Problem statement »
Every line of the entries that holds the word "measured" is to be copied.
────────────────
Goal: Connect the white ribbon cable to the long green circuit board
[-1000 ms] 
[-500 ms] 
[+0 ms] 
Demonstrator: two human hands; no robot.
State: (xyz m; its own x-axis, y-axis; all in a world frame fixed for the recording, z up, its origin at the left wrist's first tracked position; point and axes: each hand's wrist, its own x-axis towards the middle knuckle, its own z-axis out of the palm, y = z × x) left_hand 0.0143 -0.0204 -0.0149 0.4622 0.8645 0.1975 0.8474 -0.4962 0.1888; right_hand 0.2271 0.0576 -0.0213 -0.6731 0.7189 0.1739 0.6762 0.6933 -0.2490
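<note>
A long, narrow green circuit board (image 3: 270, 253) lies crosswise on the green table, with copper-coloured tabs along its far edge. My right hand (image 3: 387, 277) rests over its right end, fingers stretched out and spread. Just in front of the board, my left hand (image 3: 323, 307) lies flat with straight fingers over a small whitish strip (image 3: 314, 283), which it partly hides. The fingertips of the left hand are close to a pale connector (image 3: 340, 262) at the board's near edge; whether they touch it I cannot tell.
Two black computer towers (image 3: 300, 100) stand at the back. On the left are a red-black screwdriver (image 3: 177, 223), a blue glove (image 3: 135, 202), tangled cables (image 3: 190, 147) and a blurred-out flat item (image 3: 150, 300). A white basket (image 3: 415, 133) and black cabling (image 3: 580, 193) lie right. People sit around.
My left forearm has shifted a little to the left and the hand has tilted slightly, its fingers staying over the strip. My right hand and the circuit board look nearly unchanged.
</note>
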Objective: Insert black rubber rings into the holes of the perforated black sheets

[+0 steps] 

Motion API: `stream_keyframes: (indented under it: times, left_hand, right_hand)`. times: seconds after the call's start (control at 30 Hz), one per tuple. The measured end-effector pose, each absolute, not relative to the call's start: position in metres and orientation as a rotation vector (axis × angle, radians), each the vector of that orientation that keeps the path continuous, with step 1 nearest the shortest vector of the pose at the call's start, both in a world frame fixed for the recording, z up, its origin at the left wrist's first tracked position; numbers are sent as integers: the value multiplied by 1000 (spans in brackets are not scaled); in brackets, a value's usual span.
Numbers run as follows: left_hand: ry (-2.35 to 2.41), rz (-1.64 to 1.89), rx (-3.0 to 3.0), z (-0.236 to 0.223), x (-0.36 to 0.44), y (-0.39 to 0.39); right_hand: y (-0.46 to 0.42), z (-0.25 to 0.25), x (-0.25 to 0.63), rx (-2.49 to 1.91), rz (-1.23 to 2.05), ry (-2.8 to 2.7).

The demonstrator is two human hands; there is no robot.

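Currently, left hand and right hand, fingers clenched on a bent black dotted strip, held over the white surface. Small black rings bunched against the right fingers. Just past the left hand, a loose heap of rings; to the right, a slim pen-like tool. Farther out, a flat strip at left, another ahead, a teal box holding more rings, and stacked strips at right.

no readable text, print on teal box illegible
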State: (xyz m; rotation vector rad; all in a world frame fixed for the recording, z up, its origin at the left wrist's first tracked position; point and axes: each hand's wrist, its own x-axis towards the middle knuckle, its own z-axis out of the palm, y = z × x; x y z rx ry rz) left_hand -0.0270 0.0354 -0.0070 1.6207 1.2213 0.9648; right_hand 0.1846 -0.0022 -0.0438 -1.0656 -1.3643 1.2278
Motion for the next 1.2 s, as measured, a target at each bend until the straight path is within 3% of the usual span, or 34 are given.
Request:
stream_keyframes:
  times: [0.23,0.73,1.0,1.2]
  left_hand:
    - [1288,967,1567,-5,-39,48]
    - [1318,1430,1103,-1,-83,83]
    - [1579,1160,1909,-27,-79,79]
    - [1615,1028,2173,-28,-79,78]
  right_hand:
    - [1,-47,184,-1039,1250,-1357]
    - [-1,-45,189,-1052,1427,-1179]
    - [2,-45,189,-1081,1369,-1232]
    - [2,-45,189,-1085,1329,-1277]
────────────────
Result »
Motion API: `stream_keyframes: (indented under it: times, left_hand, right_hand)`. times: seconds after the call's start (control at 30 Hz), one per tuple. The measured end-effector pose, each absolute, not relative to the call's start: position in metres and orientation as a rotation vector (axis × angle, radians), each the vector of that orientation that keeps the path continuous, with step 1 nearest the shortest vector of the pose at the call's start, both in a world frame fixed for the recording, z up, its origin at the left wrist's first tracked position; numbers are sent as integers: the value multiplied by 1000 (spans in brackets are not scaled); in brackets, a value's usual span.
Motion for the next 1.2 s, as measured, a target at each bend until the straight path is within 3% of the usual span, or 34 are given.

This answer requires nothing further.